Environments with disparate sources of identity information have different approaches for organizing user entries, security practices, access control, and other essential aspects of information architecture. As complicated as internal identity issues can be, identity management issues also extend outside the individual enterprise. Enterprises with affiliate business and consumer relationships potentially have user populations that reach into the tens or hundreds of millions. You can use OpenSSO Enterprise in a federated identity management model to manage your business affiliate's users, and to ensure efficient and secure operating policies between your company and its business partners. The enterprise must also extend privacy and ease of use to the consumer and must consider the scalability requirements necessary to effectively manage hundreds of millions of users

Eliminating Ad Hoc Security Strategies

When new applications are deployed without a common identity infrastructure, security decisions are often made in an ad hoc manner by developers and system administrators. Line-of-business managers cannot ensure that the right people see the right content at the right time. Managers must enforce security policies centrally and apply them locally. Security policies define how users are identified or authenticated, and also which users are authorized to access specific information.

Some services or transactions require stronger forms of authentication than others. For some applications, a name and password might be sufficient. Other applications, for example, those that enable high-value financial transactions, can require increased levels of security. These stronger levels of security can be in the form of a digital certificate and personal identification number (PIN), depending on the information and transactions involved.

Authorization to view certain uniform resource locators (URLs) should be restricted to different sets of users based on the users roles. When roles change, changes to privileges should be propagated across all systems. For example, when an employee changes departments or leaves the company, information about that user should be modified or deleted across all accounts immediately. Inconsistent processes for account deactivation is one of the major security risks that enterprises face every day. When you develop applications with your own individual security and access controls, OpenSSO Enterprise provides a centralized security policy and infrastructure to mitigate the risks from both internal users and external threats.

Reducing Operational Inefficiency

Scattered identity data, duplication of identity infrastructure functions across multiple applications, and random security contribute to operational inefficiencies across the enterprise. As companies bring new applications and services online, they often create a separate identity infrastructure for each one.

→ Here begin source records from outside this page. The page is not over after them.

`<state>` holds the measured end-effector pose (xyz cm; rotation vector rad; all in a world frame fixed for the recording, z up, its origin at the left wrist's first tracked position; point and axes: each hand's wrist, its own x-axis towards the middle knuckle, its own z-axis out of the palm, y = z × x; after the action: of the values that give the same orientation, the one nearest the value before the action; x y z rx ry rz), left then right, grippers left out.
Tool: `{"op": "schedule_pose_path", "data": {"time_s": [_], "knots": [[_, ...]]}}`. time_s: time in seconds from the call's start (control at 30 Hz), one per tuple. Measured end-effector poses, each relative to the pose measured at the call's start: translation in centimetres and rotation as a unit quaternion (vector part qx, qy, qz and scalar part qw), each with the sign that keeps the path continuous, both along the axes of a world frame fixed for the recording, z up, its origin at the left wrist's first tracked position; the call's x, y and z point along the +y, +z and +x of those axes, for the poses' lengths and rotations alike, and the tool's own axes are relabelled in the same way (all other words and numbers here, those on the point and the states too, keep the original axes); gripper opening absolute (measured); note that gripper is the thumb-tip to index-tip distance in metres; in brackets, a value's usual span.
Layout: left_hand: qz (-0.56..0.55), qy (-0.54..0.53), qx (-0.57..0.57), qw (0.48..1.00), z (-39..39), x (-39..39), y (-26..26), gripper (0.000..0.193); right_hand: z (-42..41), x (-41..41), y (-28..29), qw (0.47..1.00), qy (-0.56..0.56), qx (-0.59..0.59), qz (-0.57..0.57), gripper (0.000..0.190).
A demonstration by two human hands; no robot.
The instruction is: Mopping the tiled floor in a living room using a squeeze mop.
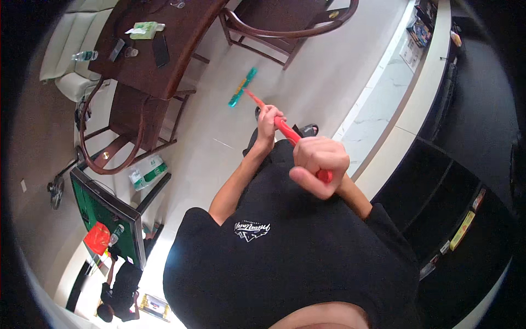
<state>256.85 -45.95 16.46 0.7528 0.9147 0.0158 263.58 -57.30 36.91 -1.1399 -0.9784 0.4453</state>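
A broom with a red handle point(289, 132) slants down and away from my body. My right hand point(321, 164) is closed around its upper end, close to the camera. Farther down the handle, my left hand point(269, 122) grips it with the fingers wrapped over. The teal broom head point(242, 87), with a yellow middle section, is at the tiled floor point(207, 123) ahead of my feet. A dark sandal point(308, 130) shows past my shirt; the other foot is mostly hidden behind my left hand and arm.
At the left are a dark wooden table point(181, 24) and an armchair point(135, 123), with another chair point(283, 20) ahead. A wrapped bottle pack point(148, 172) sits near a green-topped table point(111, 209). Another person point(121, 288) is at lower left. A ledge point(398, 140) runs along the right.
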Motion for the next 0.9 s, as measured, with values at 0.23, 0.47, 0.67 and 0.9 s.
{"op": "schedule_pose_path", "data": {"time_s": [0.23,0.47,0.67,0.9], "knots": [[0.037,0.052,-0.004,0.998,-1.9,3.1,-0.1,0.008,-0.8,2.2,-3.1,0.997,0.068,-0.019,-0.013,0.035],[0.077,0.002,0.011,0.997,-7.4,4.6,-8.3,0.009,-4.4,2.4,-10.5,0.991,0.082,-0.061,-0.091,0.034],[0.04,0.022,-0.046,0.998,-5.1,-2.1,-10.7,0.015,-4.1,-4.8,-12.7,0.992,0.013,-0.022,-0.124,0.037],[0.213,-0.158,-0.138,0.954,-6.7,-8.9,-15.6,0.021,-5.9,-14.9,-13.2,0.994,-0.02,-0.021,-0.107,0.04]]}}
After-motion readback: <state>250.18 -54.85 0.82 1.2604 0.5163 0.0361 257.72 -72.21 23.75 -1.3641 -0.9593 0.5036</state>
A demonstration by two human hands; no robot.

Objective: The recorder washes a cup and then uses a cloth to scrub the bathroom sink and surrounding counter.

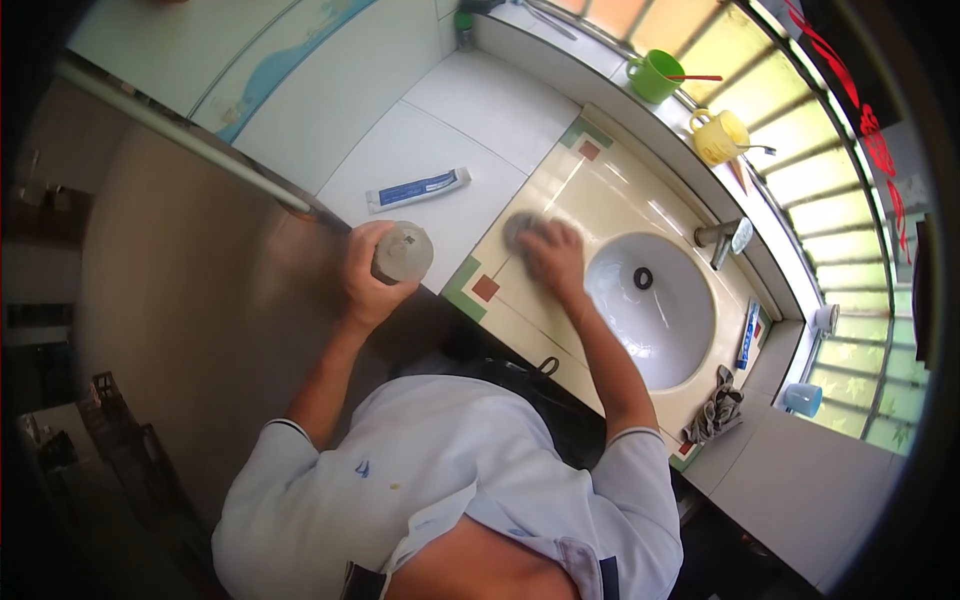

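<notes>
My left hand (369, 276) is wrapped around a translucent, round-ended container (405, 253), held up in front of the white tiled ledge. On the cream washbasin counter (574, 196), my right hand (556, 261) has its fingers on a small grey roundish thing (519, 228). Motion blur hides whether that thing is a scrubbing pad or a lid. Just beyond my left hand, a blue and white toothpaste tube (418, 189) lies on the tiles. To the right of my right hand is the white oval basin (694, 330), with a dark ring (643, 278) at its drain.
A metal faucet (721, 238) stands behind the basin. Green (657, 77) and yellow (718, 137) mugs with brushes line the windowsill. Another toothpaste tube (748, 334) and a crumpled grey cloth (716, 409) lie at right, near a light-blue cup (803, 400). A green-capped bottle (464, 31) is far back.
</notes>
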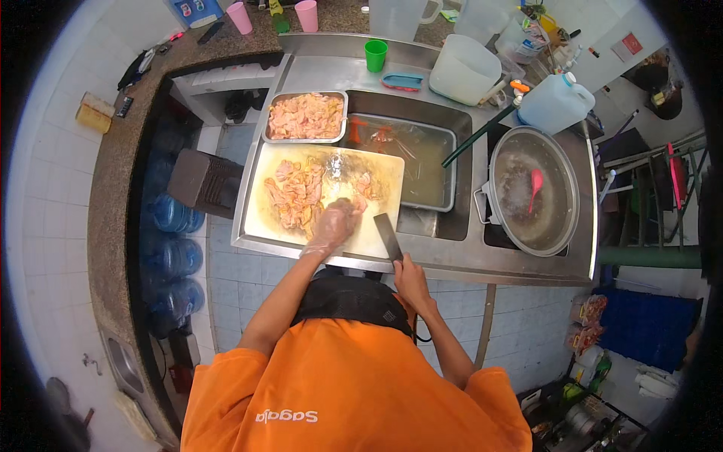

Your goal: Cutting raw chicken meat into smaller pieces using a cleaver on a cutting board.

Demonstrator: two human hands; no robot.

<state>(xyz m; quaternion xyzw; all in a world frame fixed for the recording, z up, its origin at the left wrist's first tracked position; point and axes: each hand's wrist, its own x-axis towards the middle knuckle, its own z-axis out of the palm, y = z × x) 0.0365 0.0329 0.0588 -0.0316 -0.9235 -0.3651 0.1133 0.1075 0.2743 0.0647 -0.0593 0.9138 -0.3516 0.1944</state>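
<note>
My left hand (334,226), in a clear plastic glove, rests over a white cutting board (370,237). Its fingers curl down beside a small piece of raw chicken (360,204); whether they grip it is hidden. My right hand (411,279) holds the handle of a cleaver (387,236), its blade slanting over the board's near right edge. A pile of raw chicken pieces (295,195) covers the board's left part, and a few more pieces (365,183) lie to the right. Behind the board, a metal tray (305,140) is full of cut chicken.
Right of the board, a sink (464,186) holds a grey tub (451,144) of cloudy water under a green hose (480,135). Farther right stands a large pot (508,226) of liquid with a red ladle (535,183). A green cup (375,55) and plastic containers (464,69) line the back.
</note>
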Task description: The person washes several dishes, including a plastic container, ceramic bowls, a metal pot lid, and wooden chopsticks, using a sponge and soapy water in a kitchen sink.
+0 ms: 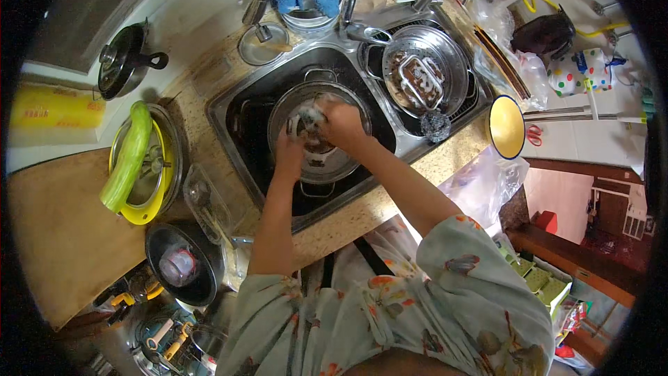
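Observation:
A round metal pot (342,167) with two loop handles stands in the left basin of the steel sink (245,162). Both my hands are inside its rim, on a small foamy item (308,117) that is blurred and mostly covered by fingers. My left hand (288,149) grips it from the near left side. Closed over its right side is my right hand (342,122), partly smeared by motion. Below the hands, part of another metal piece (319,159) shows in the pot. Suds hide its shape.
A perforated steamer pot (454,62) with a soapy wire-handled piece (421,81) fills the right basin, beside a steel-wool scrubber (436,126). The faucet (365,32) reaches over the divider. A yellow enamel bowl (507,128) stands right; a green gourd (128,159) lies across a yellow-rimmed strainer (143,215).

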The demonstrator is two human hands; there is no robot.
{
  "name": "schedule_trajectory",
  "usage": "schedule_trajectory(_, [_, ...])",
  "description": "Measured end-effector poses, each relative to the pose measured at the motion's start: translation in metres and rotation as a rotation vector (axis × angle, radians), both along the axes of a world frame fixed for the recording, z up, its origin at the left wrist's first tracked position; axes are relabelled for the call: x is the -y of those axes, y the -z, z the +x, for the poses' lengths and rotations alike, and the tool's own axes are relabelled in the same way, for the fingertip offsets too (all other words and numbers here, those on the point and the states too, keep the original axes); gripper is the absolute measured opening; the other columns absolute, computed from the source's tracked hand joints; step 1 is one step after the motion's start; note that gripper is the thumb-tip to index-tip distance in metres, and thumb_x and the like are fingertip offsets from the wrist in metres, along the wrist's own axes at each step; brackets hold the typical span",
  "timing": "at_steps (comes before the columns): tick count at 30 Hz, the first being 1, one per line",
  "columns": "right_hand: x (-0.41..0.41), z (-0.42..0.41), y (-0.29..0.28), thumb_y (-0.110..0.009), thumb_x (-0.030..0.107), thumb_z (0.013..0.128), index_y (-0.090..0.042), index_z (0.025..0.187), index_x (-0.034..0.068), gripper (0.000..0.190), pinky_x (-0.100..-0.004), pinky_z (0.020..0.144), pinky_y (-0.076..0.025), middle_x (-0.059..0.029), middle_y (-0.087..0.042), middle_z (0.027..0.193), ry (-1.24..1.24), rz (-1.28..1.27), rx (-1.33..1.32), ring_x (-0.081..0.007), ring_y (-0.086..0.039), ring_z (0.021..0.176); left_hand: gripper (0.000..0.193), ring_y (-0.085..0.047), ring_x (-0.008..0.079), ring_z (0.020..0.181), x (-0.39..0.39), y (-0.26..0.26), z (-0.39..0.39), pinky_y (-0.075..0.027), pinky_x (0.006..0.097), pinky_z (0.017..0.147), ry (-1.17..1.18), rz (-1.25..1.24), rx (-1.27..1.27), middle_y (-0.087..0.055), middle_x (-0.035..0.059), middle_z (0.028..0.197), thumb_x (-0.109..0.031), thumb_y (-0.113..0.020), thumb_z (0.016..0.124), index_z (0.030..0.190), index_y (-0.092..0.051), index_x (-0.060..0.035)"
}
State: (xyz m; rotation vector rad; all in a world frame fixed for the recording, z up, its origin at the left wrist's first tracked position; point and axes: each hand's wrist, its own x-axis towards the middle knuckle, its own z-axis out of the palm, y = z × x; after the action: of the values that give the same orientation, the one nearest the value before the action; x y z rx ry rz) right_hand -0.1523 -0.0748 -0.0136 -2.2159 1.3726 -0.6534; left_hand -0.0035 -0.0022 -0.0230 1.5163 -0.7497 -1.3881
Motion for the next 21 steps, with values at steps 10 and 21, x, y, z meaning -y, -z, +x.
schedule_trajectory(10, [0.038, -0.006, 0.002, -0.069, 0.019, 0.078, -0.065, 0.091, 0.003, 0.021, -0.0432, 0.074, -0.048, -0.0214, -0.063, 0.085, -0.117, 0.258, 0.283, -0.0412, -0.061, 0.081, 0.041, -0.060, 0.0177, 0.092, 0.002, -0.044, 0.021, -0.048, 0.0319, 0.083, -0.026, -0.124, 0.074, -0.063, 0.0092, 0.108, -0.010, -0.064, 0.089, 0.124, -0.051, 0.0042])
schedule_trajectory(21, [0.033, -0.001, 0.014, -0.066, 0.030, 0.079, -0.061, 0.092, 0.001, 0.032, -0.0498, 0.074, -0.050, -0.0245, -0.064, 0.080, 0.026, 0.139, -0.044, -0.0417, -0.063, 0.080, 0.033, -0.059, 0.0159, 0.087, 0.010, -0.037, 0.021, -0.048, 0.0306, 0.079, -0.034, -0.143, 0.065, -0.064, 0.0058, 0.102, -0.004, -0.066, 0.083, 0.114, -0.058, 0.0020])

This duplication of effort increases costs, delays time to market, and reduces revenues.

New applications must be able to leverage the identity infrastructure easily and quickly, without affecting how existing services or systems work. As your company delivers new products and services, you can count on OpenSSO Enterprise to update role definitions and access privileges across multiple partners, suppliers, and customers. OpenSSO Enterprise provides an integrated identity management infrastructure solution that delivers economies of scale that lead to better overall operational efficiencies.

Enabling Effective Access Management

When you use OpenSSO Enterprise to extend your current infrastructure, you can bring together disparate identity data into a managed network identity to better serve customers, suppliers, employees, and partners.

Common identity infrastructures enable administrators to consolidate redundant tasks that normally occur across many applications by multiple administrators. This consolidation of administration makes it possible to consistently delegate management tasks to partners, customers, and internal company departments based on business requirements. The result is an environment that is integrated, flexible, easy to manage, and secure. Security implementations and access control rules that are typically contained within each application can be consolidated to provide centralized authentication and authorization to resources.

The transition to an intelligent applications infrastructure requires you to implement a system that incorporates access management and user management. This implementation lets you centralize the administration or management of user identity and security policy information across multiple resources and enterprise applications. You can expect to respond to the ever-changing network environments and applications with an integrated, cost-effective solution.